PROMPT >> A word-for-word transcript of the closing lines is required: from the one with "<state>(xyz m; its" through the final line of the data.

INFORMATION SUPPLIED >>
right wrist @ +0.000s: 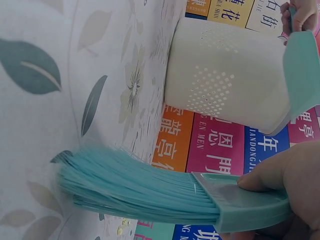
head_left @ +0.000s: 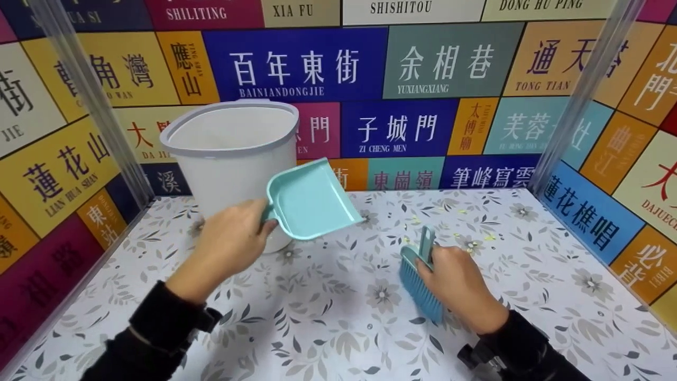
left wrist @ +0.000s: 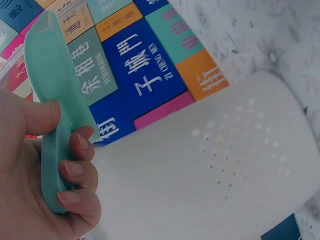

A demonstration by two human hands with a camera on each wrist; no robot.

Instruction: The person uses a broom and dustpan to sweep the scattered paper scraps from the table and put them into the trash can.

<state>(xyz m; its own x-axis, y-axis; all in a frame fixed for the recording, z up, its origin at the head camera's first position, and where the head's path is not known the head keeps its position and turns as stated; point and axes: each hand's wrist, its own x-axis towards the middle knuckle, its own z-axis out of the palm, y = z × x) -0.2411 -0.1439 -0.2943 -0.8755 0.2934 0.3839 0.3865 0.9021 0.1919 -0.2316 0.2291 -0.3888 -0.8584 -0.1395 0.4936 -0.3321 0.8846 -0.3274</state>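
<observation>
My left hand [head_left: 232, 238] grips the handle of a mint-green dustpan [head_left: 314, 198], its fingers wrapped round it in the left wrist view. The dustpan is raised beside the white waste bin [head_left: 227, 182], overlapping its right side in the head view, with its wide edge towards the right. My right hand [head_left: 460, 280] holds a teal hand brush [head_left: 420, 286], thumb on its body in the right wrist view. The brush's bristles [right wrist: 135, 187] point down at the tabletop, their ends blurred. Small yellow scraps [head_left: 472, 244] lie on the table beyond my right hand.
The table [head_left: 338, 328] wears a white cover with grey flowers and leaves. Colourful printed panels [head_left: 296, 63] rise behind and on both sides, with clear corner posts [head_left: 587, 100]. The bin stands at the back left, close to the rear panel.
</observation>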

RESPONSE TO THE EXERCISE >>
<state>(xyz m; its own x-axis, y-axis; all in a frame fixed for the recording, z up, its origin at the head camera's first position, and where the head's path is not known the head keeps its position and turns as stated; point and axes: each hand's wrist, its own x-axis towards the middle knuckle, its own z-axis out of the palm, y = z × x) -0.2411 -0.1439 -0.2943 -0.8755 0.2934 0.3839 0.3865 0.9021 0.1919 -0.2316 0.2291 -0.3888 -0.8584 -0.1395 0.4936 -0.3321 0.8846 -0.3274</state>
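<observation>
My left hand [head_left: 232, 238] grips the handle of a mint-green dustpan [head_left: 314, 198], its fingers wrapped round it in the left wrist view. The dustpan is raised beside the white waste bin [head_left: 227, 182], overlapping its right side in the head view, with its wide edge towards the right. My right hand [head_left: 460, 280] holds a teal hand brush [head_left: 420, 286], thumb on its body in the right wrist view. The brush's bristles [right wrist: 135, 187] point down at the tabletop, their ends blurred. Small yellow scraps [head_left: 472, 244] lie on the table beyond my right hand.
The table [head_left: 338, 328] wears a white cover with grey flowers and leaves. Colourful printed panels [head_left: 296, 63] rise behind and on both sides, with clear corner posts [head_left: 587, 100]. The bin stands at the back left, close to the rear panel.
</observation>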

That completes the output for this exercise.